Requirement: Every entry needs to be repeated exactly, with nothing left out.

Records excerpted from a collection
◆ ◆ ◆ ◆ ◆
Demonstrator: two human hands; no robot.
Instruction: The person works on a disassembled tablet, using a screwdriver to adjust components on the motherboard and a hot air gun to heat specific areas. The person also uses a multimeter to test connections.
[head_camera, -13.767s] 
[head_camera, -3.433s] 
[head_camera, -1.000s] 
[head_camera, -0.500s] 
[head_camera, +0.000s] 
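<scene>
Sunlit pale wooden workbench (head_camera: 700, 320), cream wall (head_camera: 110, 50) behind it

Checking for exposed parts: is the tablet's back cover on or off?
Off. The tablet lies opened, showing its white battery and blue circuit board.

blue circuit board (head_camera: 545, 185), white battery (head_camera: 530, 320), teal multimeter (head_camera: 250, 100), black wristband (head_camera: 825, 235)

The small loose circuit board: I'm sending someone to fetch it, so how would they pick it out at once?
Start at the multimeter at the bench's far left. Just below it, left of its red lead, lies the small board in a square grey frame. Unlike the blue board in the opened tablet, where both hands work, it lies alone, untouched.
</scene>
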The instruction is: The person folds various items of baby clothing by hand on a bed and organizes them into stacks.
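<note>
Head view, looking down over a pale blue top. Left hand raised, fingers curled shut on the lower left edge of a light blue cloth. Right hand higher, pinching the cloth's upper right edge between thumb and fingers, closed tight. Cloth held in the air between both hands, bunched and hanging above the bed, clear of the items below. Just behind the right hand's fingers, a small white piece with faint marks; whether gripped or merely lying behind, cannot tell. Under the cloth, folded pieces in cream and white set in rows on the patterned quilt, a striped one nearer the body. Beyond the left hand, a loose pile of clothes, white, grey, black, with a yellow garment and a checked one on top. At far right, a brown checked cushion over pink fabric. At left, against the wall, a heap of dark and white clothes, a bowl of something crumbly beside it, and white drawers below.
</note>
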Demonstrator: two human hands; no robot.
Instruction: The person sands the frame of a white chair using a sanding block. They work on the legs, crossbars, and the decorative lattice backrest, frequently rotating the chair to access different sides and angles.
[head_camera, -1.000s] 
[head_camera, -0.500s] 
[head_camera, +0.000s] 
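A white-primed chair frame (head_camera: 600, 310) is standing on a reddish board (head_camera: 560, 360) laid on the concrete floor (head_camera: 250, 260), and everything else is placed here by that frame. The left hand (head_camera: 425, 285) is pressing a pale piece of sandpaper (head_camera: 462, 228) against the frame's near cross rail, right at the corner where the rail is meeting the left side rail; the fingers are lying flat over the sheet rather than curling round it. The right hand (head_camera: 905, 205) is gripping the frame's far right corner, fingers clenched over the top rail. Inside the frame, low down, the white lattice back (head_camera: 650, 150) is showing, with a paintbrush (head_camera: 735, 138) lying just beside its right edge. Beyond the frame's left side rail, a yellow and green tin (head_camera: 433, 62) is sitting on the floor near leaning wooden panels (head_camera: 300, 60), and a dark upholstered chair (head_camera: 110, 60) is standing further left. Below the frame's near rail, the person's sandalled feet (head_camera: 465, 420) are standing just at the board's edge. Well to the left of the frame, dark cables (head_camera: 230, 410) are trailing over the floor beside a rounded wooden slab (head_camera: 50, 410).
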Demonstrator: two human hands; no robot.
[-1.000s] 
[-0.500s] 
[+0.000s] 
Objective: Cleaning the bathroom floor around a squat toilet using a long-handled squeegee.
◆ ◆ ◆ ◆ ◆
Task output:
Demonstrator: two human hands; no robot.
Instruction: The person works on a disassembled tablet, using a screwdriver to adjust components on the motherboard and a hot air gun to heat specific areas. The person also uses a multimeter to test connections.
[head_camera, -13.767s] 
[head_camera, -3.433s] 
[head_camera, -1.000s] 
[head_camera, -0.500s] 
[head_camera, +0.000s] 
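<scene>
Sunlit pale wooden workbench (head_camera: 700, 320), cream wall (head_camera: 110, 50) behind it

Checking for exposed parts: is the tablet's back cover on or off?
Off. The tablet lies opened, showing its white battery and blue circuit board.

blue circuit board (head_camera: 545, 185), white battery (head_camera: 530, 320), teal multimeter (head_camera: 250, 100), black wristband (head_camera: 825, 235)

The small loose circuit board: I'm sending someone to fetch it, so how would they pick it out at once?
Start at the multimeter at the bench's far left. Just below it, left of its red lead, lies the small board in a square grey frame. Unlike the blue board in the opened tablet, where both hands work, it lies alone, untouched.
</scene>
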The instruction is: The person folds various items of baby clothing by hand on a bed and organizes them into stacks.
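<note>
Head view, looking down over a pale blue top. Left hand raised, fingers curled shut on the lower left edge of a light blue cloth. Right hand higher, pinching the cloth's upper right edge between thumb and fingers, closed tight. Cloth held in the air between both hands, bunched and hanging above the bed, clear of the items below. Just behind the right hand's fingers, a small white piece with faint marks; whether gripped or merely lying behind, cannot tell. Under the cloth, folded pieces in cream and white set in rows on the patterned quilt, a striped one nearer the body. Beyond the left hand, a loose pile of clothes, white, grey, black, with a yellow garment and a checked one on top. At far right, a brown checked cushion over pink fabric. At left, against the wall, a heap of dark and white clothes, a bowl of something crumbly beside it, and white drawers below.
</note>
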Demonstrator: two human hands; no robot.
Instruction: The person sands the frame of a white chair using a sanding block. They work on the legs, crossbars, and the decorative lattice backrest, frequently rotating the chair to access different sides and angles.
[head_camera, -1.000s] 
[head_camera, -0.500s] 
[head_camera, +0.000s] 
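A white-primed chair frame (head_camera: 600, 310) is standing on a reddish board (head_camera: 560, 360) laid on the concrete floor (head_camera: 250, 260), and everything else is placed here by that frame. The left hand (head_camera: 425, 285) is pressing a pale piece of sandpaper (head_camera: 462, 228) against the frame's near cross rail, right at the corner where the rail is meeting the left side rail; the fingers are lying flat over the sheet rather than curling round it. The right hand (head_camera: 905, 205) is gripping the frame's far right corner, fingers clenched over the top rail. Inside the frame, low down, the white lattice back (head_camera: 650, 150) is showing, with a paintbrush (head_camera: 735, 138) lying just beside its right edge. Beyond the frame's left side rail, a yellow and green tin (head_camera: 433, 62) is sitting on the floor near leaning wooden panels (head_camera: 300, 60), and a dark upholstered chair (head_camera: 110, 60) is standing further left. Below the frame's near rail, the person's sandalled feet (head_camera: 465, 420) are standing just at the board's edge. Well to the left of the frame, dark cables (head_camera: 230, 410) are trailing over the floor beside a rounded wooden slab (head_camera: 50, 410).
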Demonstrator: two human hands; no robot.
[-1.000s] 
[-0.500s] 
[+0.000s] 
Objective: Cleaning the bathroom floor around a squat toilet using a long-handled squeegee.

This exercise is now complete.